▸ **EXERCISE**
Repeat the listing below in full and exactly. Pictures are to be omitted.

⟨

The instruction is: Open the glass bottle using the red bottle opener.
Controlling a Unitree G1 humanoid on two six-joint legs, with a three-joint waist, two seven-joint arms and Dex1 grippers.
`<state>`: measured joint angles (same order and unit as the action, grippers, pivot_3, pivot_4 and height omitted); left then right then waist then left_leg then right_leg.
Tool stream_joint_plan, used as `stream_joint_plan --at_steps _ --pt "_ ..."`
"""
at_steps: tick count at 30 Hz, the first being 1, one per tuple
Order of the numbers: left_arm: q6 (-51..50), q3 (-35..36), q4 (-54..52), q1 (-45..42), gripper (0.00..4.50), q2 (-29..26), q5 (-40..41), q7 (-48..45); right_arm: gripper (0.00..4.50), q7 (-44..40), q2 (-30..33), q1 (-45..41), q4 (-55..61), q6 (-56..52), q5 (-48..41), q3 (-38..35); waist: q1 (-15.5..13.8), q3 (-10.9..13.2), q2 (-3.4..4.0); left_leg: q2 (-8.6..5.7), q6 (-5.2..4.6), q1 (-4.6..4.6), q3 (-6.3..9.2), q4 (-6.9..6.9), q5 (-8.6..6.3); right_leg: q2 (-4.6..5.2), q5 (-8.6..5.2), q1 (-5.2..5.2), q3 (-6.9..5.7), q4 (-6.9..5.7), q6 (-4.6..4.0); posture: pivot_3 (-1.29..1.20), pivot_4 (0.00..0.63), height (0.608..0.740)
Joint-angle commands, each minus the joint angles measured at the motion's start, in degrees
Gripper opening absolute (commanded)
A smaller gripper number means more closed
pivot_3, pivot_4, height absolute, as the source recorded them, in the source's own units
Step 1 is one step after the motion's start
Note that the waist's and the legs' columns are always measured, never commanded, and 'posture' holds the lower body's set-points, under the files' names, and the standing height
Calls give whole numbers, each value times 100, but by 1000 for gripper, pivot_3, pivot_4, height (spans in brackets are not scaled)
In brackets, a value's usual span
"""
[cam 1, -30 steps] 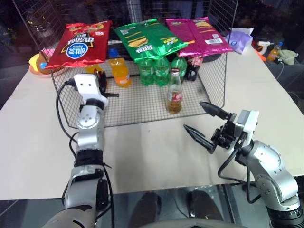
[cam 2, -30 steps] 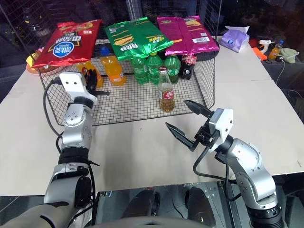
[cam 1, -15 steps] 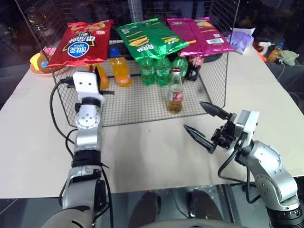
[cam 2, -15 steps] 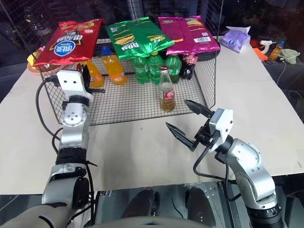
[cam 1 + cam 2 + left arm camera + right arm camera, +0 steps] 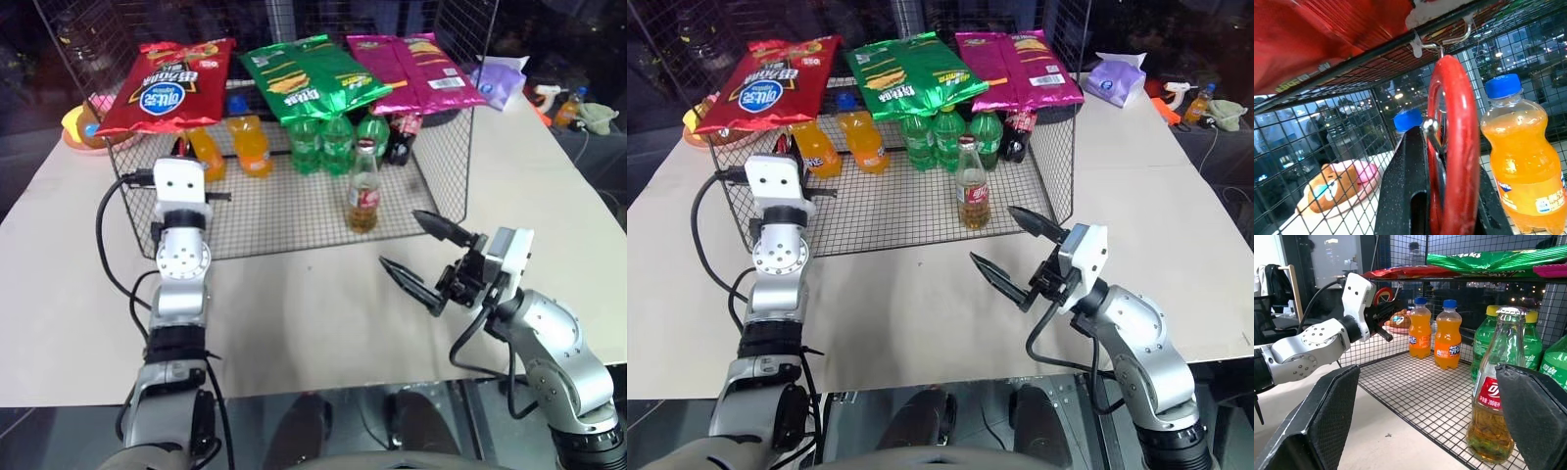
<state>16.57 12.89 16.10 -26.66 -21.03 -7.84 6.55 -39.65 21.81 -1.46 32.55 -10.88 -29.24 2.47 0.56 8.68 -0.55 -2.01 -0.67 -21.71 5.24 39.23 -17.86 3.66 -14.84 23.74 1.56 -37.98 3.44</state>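
The glass bottle stands upright on the wire rack's floor near its front right, capped, with amber liquid and a red label. My left gripper is shut on the red bottle opener, held at the rack's front left corner. The opener's ring sits just below a metal hook under the shelf. My right gripper hangs open over the table in front of the bottle, nothing between its fingers. The bottle shows close between them in the right wrist view.
Chip bags, red, green and pink, lie on the rack's top shelf. Below stand two orange soda bottles, green bottles and a dark cola bottle. A plush toy lies left of the rack.
My left hand has drawn back toward me and slightly up with the opener, and its wrist has rolled upright. The right arm and the bottle have not moved.
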Motion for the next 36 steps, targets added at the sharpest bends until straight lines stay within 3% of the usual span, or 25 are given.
stream_joint_plan --at_steps 1,14,33,36 --pt "-1 23 -567 102 66 18 -167 231 4500 -42 20 -35 49 140 -19 -49 2 0 0 0 0 -1 1 0 0 0 0 0 0 0 0 0 150 740" --pt "-473 80 -1112 193 66 45 -722 813 4500 -107 1 43 -74 259 -6 -29 -3 -1 -2 -2 0 -3 2 1 0 0 0 1 -2 -2 0 0 150 740" --pt "-1528 -370 -1387 209 66 -248 -2857 2088 4500 -137 -41 51 -187 358 65 -4 -3 -3 -5 -4 0 -2 1 1 0 0 0 2 0 -5 0 0 150 740" --pt "-1567 -365 -1416 261 66 -196 -2865 2186 4500 -139 -61 48 -206 374 77 13 -3 -4 -5 -4 0 -2 1 2 0 1 0 2 0 -6 0 0 150 740"
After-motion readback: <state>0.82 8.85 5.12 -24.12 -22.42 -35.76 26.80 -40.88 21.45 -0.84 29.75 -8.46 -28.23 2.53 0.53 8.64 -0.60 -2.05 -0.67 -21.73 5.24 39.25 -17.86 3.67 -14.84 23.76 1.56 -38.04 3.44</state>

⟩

▸ **YOUR RESPONSE**
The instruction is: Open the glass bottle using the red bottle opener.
Controlling a Unitree G1 humanoid on two six-joint legs, with a three-joint waist, two seven-joint arms and Dex1 grippers.
`<state>`: measured joint angles (same order and unit as the action, grippers, pivot_3, pivot_4 and height omitted); left then right then waist then left_leg then right_leg.
Tool stream_joint_plan, used as `stream_joint_plan --at_steps _ --pt "_ ..."`
"""
at_steps: tick count at 30 Hz, the first being 1, one per tuple
Order of the numbers: left_arm: q6 (-51..50), q3 (-35..36), q4 (-54..52), q1 (-45..42), gripper (0.00..4.50), q2 (-29..26), q5 (-40..41), q7 (-48..45); right_arm: gripper (0.00..4.50), q7 (-44..40), q2 (-30..33), q1 (-45..41), q4 (-55..61), q6 (-56..52), q5 (-48..41), q3 (-38..35); waist: q1 (-15.5..13.8), q3 (-10.9..13.2), q2 (-3.4..4.0); left_leg: q2 (-8.6..5.7), q6 (-5.2..4.6), q1 (-4.6..4.6), q3 (-6.3..9.2), q4 (-6.9..6.9), q5 (-8.6..6.3); right_leg: q2 (-4.6..5.2), q5 (-8.6..5.2), q1 (-5.2..5.2), q3 (-6.9..5.7), q4 (-6.9..5.7), q6 (-4.6..4.0); posture: pivot_3 (-1.29..1.20), pivot_4 (0.00..0.63), height (0.608..0.740)
Joint-angle commands, each minus the joint angles measured at the motion's start, in degrees
Gripper opening absolute (commanded)
A smaller gripper number means more closed
pivot_3, pivot_4, height absolute, as the source recorded them, in the source's own units
Step 1 is one step after the motion's start
Note that the waist's and the legs' columns are always measured, never commanded, and 'posture' holds the lower body's set-points, under the files' names, and the standing height
Calls give whole numbers, each value times 100, but by 1000 for gripper, pivot_3, pivot_4, height (spans in brackets are not scaled)
In brackets, a value's usual span
"""
[cam 1, -30 steps] 
[cam 2, -30 steps] 
[cam 1, -15 steps] 
[cam 2, -15 steps] 
[cam 1 + cam 2 + left arm camera + right arm camera, +0 steps] 
<state>16.57 12.89 16.10 -26.66 -21.03 -7.84 6.55 -39.65 21.81 -1.46 32.55 -10.88 -29.24 2.47 0.56 8.68 -0.55 -2.01 -0.67 -21.71 5.24 39.23 -17.86 3.66 -14.84 23.74 1.56 -37.98 3.44</state>
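The glass bottle stands upright on the wire rack's floor near its front right, capped, with amber liquid and a red label. My left gripper is shut on the red bottle opener, held at the rack's front left corner. The opener's ring sits just below a metal hook under the shelf. My right gripper hangs open over the table in front of the bottle, nothing between its fingers. The bottle shows close between them in the right wrist view.
Chip bags, red, green and pink, lie on the rack's top shelf. Below stand two orange soda bottles, green bottles and a dark cola bottle. A plush toy lies left of the rack.
My left hand has drawn back toward me and slightly up with the opener, and its wrist has rolled upright. The right arm and the bottle have not moved.
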Motion for the next 36 steps, targets added at the sharpest bends until straight lines stay within 3% of the usual span, or 25 are given.
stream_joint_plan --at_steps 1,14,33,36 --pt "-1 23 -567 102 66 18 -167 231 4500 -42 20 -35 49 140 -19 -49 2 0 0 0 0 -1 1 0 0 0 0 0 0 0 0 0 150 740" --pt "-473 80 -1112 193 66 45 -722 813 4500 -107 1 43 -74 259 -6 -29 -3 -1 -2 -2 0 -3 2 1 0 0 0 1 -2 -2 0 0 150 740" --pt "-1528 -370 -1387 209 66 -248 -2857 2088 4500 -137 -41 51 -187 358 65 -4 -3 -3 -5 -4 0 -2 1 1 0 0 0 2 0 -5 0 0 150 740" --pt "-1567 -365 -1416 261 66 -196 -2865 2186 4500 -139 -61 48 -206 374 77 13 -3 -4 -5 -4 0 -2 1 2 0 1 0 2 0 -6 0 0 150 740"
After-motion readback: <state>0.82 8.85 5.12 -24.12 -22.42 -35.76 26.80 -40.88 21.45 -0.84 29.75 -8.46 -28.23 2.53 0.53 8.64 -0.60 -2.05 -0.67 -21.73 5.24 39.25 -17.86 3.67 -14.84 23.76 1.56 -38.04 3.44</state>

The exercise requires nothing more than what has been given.